Training and Testing

This step starts the model training process, where the model learns from the training data to optimize its parameters.

The validation dataset is used to evaluate the model's performance during training and monitor for overfitting or underfitting.

trainer.train(model=model,
              training_params=train_params,
              train_loader=train_data,
              valid_loader=val_data)

Accessing the best model checkpoint allows for deployment or further evaluation of the model that achieved the highest performance during training, ensuring optimal utilization of trained models.

best_model = models.get(
    'yolo_nas_s',
    num_classes=len(dataset_params['classes']),
    checkpoint_path=(
        "retail_checkout_model/"
        "retail_obj_detection/"
        "RUN_20240219_135839_446832/"
        "ckpt_best.pth"
    )
)

Evaluating the best model's performance on the test dataset.

The metrics are as follows:

DetectionMetrics_050: This is a class representing the evaluation metrics for object detection. The "050" indicates that it evaluates detection performance at a confidence threshold of 0.5.
score_thres: This parameter sets the confidence threshold for considering a detection as valid. Any detection with a confidence score above this threshold is considered a valid detection.
top_k_predictions: It specifies the maximum number of predictions to consider for evaluation. If there are more predictions than this value, the top-k predictions with the highest confidence scores are considered.
num_cls: This parameter indicates the number of classes (categories) in the dataset. In this case, it is set to 5, suggesting that the dataset contains 5 different classes of objects.
normalize_targets: When set to True, it normalizes the target coordinates of bounding boxes during evaluation. This ensures consistency in the evaluation process.
post_prediction_callback: This callback function is applied after the predictions are made by the model.

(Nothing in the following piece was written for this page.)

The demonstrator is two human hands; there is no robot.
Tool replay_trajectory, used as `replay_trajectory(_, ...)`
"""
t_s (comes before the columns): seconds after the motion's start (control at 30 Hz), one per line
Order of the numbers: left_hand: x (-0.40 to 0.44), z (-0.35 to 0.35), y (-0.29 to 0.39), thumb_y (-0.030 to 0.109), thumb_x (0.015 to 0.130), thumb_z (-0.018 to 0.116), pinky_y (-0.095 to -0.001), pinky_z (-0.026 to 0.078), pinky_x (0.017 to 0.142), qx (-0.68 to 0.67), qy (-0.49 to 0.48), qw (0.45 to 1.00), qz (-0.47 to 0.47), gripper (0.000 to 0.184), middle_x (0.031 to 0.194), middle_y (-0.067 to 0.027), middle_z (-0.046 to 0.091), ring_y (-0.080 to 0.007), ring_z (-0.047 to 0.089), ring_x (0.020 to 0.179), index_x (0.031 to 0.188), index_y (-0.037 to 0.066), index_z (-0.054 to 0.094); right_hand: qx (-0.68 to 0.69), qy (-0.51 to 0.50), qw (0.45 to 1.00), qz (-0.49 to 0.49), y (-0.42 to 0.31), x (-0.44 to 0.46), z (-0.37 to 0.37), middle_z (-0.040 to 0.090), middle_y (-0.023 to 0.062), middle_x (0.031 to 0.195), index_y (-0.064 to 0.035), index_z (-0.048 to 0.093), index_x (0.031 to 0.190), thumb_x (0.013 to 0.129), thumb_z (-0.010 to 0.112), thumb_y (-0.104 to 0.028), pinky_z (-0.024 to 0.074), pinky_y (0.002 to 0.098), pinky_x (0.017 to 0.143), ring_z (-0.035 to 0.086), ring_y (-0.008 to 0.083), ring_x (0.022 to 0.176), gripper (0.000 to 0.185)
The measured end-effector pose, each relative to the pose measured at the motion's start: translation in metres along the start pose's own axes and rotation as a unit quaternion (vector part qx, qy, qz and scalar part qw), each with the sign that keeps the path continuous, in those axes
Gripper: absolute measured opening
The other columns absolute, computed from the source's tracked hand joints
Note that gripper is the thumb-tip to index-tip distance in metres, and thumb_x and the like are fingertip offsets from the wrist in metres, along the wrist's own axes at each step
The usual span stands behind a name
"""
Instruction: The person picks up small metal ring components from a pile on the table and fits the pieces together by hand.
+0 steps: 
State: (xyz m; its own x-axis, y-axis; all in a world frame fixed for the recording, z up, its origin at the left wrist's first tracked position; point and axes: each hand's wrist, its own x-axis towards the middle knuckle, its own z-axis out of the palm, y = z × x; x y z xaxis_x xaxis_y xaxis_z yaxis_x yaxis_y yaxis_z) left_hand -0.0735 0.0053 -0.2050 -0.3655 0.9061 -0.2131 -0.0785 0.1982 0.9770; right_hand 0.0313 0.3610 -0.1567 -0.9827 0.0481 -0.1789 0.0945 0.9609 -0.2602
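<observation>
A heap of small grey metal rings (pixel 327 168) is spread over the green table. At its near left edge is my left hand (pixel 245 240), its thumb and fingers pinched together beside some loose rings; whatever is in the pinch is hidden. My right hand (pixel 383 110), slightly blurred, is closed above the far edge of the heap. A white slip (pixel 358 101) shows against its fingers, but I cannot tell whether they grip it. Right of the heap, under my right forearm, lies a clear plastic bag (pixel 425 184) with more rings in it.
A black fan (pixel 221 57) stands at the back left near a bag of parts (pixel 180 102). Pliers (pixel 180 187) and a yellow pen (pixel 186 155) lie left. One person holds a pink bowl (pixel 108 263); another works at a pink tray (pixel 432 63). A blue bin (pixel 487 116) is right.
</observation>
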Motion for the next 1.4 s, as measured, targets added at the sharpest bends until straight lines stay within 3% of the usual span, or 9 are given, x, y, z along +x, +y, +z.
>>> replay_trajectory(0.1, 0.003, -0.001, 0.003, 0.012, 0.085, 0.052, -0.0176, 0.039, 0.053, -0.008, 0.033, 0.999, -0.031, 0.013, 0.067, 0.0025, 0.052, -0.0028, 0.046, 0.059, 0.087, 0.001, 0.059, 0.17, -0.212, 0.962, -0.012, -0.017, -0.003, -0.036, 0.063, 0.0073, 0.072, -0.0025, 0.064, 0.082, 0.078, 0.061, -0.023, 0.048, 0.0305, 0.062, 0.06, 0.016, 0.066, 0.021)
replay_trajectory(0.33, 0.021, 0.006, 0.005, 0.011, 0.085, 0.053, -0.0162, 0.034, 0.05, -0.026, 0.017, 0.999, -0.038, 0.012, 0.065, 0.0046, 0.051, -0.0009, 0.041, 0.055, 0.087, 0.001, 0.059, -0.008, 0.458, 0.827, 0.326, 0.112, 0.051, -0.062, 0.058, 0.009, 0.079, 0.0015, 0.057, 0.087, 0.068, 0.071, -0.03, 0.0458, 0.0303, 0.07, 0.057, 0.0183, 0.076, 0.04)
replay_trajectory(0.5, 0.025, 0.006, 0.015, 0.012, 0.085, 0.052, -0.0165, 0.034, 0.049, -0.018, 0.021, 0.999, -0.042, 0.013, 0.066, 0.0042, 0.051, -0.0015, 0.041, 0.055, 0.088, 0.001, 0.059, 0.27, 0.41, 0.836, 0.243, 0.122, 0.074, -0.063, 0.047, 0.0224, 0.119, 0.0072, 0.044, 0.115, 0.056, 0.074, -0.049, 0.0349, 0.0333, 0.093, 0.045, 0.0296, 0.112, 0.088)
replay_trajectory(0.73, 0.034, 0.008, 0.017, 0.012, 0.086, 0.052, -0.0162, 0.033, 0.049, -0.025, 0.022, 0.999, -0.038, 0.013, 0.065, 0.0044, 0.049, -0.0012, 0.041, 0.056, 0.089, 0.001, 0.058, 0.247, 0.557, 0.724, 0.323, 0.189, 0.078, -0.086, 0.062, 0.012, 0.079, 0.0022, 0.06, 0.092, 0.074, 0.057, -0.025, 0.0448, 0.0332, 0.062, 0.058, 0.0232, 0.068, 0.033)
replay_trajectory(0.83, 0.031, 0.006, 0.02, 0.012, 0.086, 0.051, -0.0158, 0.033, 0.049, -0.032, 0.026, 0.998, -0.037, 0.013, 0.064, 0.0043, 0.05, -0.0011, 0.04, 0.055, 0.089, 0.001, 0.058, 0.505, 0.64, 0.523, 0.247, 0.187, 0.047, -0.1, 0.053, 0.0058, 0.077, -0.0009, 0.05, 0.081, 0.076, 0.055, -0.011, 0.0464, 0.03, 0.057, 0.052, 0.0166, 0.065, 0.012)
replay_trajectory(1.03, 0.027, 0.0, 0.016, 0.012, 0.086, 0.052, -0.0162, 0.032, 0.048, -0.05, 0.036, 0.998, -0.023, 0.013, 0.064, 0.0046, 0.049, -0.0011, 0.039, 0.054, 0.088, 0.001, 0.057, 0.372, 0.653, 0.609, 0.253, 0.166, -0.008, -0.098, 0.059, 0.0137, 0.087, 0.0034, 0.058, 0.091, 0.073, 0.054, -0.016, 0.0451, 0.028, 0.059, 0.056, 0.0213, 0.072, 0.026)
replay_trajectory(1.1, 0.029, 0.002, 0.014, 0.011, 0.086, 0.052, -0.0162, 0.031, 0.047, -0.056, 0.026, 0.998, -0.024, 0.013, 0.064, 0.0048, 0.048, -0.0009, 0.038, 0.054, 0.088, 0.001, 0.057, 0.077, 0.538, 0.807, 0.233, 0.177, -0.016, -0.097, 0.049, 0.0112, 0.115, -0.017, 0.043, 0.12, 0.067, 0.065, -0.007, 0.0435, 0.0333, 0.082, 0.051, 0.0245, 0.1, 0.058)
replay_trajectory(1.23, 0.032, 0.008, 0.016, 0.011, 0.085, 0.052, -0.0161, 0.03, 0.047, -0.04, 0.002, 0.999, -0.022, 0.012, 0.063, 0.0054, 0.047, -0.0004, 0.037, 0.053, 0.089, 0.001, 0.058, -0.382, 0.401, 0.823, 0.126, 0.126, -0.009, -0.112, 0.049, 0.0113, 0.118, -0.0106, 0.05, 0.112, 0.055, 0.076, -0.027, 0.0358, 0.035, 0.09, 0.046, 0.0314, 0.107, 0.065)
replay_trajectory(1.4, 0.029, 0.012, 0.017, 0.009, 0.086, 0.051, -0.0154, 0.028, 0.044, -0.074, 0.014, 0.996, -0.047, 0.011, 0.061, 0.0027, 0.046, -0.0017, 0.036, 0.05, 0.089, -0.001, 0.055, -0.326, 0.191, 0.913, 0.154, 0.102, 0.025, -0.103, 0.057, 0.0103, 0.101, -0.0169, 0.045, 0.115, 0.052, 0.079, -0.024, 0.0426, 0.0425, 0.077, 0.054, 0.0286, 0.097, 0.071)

It applies post-processing techniques such as non-maximum suppression (NMS) to refine the predictions and improve their accuracy.

trainer.test(
    model=best_model,
    test_loader=test_data,
    test_metrics_list=DetectionMetrics_050(
        score_thres=0.1,
        top_k_predictions=300,
        num_cls=5,
        normalize_targets=True,
        post_prediction_callback=PPYoloEPostPredictionCallback(
            score_threshold=0.01,
            nms_top_k=1000,
            max_predictions=300,
            nms_threshold=0.7
        )
    )
)

metrics

Displaying Images

Testing our model on an image from a validation set.

img_url = '/content/shopping-items-1/valid/images/youtube-138_jpg.rf.7438a79a8815c4c38a10e1d0465facac.jpg'
best_model.predict(img_url).show()

testing on images

Displaying Video

Here are some sample frame from the input video:

frame from input video

This code snippet is using the best_model to make predictions on the input video file specified by input_video_path. It then saves the processed video, which includes the model's predictions, to the file path specified by output_video_path.

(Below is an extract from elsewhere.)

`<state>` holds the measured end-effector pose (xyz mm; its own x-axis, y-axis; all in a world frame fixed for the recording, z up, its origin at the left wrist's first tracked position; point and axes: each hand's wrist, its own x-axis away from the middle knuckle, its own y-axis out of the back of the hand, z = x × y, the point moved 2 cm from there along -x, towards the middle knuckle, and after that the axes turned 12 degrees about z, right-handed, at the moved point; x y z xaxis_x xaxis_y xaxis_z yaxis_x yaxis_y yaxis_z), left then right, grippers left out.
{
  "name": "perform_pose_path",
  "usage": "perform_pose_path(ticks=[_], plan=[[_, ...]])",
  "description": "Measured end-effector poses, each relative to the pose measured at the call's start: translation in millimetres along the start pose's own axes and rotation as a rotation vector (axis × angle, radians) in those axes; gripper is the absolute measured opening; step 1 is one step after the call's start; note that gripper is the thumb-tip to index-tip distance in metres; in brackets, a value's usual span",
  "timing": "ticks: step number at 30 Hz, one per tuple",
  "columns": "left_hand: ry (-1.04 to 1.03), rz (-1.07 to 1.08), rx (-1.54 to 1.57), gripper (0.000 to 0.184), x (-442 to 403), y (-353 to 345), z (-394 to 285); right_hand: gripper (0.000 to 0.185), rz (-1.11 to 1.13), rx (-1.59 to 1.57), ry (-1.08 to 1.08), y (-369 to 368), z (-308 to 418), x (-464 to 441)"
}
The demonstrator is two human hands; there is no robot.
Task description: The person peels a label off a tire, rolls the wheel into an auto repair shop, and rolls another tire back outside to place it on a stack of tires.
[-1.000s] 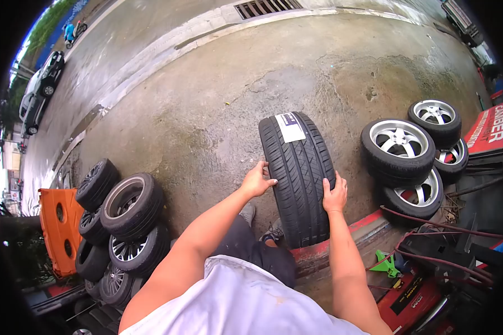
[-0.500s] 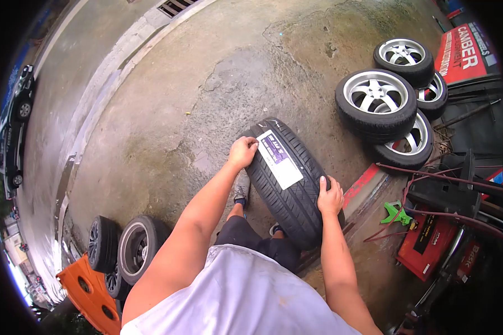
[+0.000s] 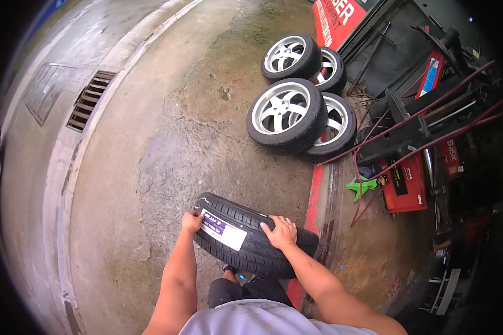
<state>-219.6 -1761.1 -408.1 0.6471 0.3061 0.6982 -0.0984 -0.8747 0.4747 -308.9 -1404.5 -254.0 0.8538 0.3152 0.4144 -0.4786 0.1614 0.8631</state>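
A black tire [image 3: 251, 240] without a rim stands upright on its tread in front of me, its upper tread facing the camera. A white and purple label [image 3: 222, 229] is stuck along the tread near its left end. My left hand [image 3: 192, 221] pinches at the tire's left end, by the label's edge, fingertips closed together. My right hand [image 3: 280, 231] lies on the tread right of the label, with its fingers spread over the rubber. The tire's underside is hidden.
Several tires with silver rims [image 3: 285, 114] lie stacked ahead. A red sign [image 3: 335, 19] stands behind them. At the right are a green stand [image 3: 361, 187], a red machine [image 3: 405, 184] and red hoses [image 3: 430, 142]. A drain grate [image 3: 90, 100] crosses the left pavement.
The view has swung right. The tire has turned and tilted more sideways between my hands. My left hand has moved from its side to the label's edge; my right hand now lies across the tread.
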Motion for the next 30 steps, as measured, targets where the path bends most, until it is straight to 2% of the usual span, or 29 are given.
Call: perform_pose_path(ticks=[3, 5, 6, 7, 13, 15, 21, 23, 25, 27, 30], plan=[[0.039, 0.075, 0.21, 0.019, -11, 1, 12, 0.055, -0.024, 0.005, -0.022, 5, 6, 0], [0.009, 0.169, 0.377, 0.018, -46, -16, 46, 0.055, -0.024, 0.012, 0.016, 3, 5, 0], [0.0, 0.134, 0.333, 0.018, -46, -17, 44, 0.063, 0.011, -0.008, 0.008, 5, 3, -2], [-0.001, 0.097, 0.292, 0.018, -41, -15, 35, 0.063, -0.002, -0.004, 0.015, 7, 1, -6], [-0.153, -0.002, 0.148, 0.015, -6, -14, -11, 0.055, 0.001, -0.003, -0.021, 21, -9, -8], [-0.359, -0.193, -0.079, 0.015, 3, -18, -19, 0.055, -0.007, -0.008, -0.017, 20, -19, -9], [-0.266, -0.189, -0.037, 0.018, 25, -31, -46, 0.058, -0.004, -0.062, -0.017, 23, -44, -1], [-0.143, -0.139, 0.026, 0.022, 42, -16, -72, 0.059, 0.008, -0.068, -0.027, 27, -44, 1], [-0.186, -0.104, -0.002, 0.023, 30, -13, -57, 0.061, 0.017, -0.071, -0.035, 27, -47, 3], [-0.172, 0.034, 0.093, 0.019, 33, -13, -56, 0.062, 0.028, -0.071, -0.043, 27, -55, 2], [-0.177, -0.045, -0.005, 0.016, 35, -22, -58, 0.058, -0.031, -0.07, -0.03, 24, -56, 5]])
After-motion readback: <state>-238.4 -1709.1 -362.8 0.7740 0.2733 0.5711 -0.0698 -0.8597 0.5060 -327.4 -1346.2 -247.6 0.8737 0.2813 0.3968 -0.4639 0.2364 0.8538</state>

Additionally, it ensures that the model is moved to the appropriate device (either GPU or CPU) specified by the device variable before making predictions.

input_video_path = f"/content/video_input3.mp4"
output_video_path = "/content/output_video3.mp4"

import torch
device = 'cuda' if torch.cuda.is_available() else "cpu"

best_model.to(device).predict(input_video_path).save(output_video_path)

This displays the video in the google collab environment.

from IPython.display import HTML
from base64 import b64encode
import os

# Define paths
save_path = '/content/output_video3.mp4'
compressed_path = "/content/result_compressed.mp4"

# Compress video using ffmpeg
os.system(f"ffmpeg -i {save_path} -vcodec libx264 {compressed_path}")

# Read compressed video file
mp4 = open(compressed_path, 'rb').read()

# Convert video to base64 for displaying
data_url = "data:video/mp4;base64," + b64encode(mp4).decode()

# Display compressed video
HTML("""
<video width=400 controls>
      <source src="%s" type="video/mp4">
</video>
""" % data_url)

frame from output video

Our model is working great in categorizing the products in a video stream as well.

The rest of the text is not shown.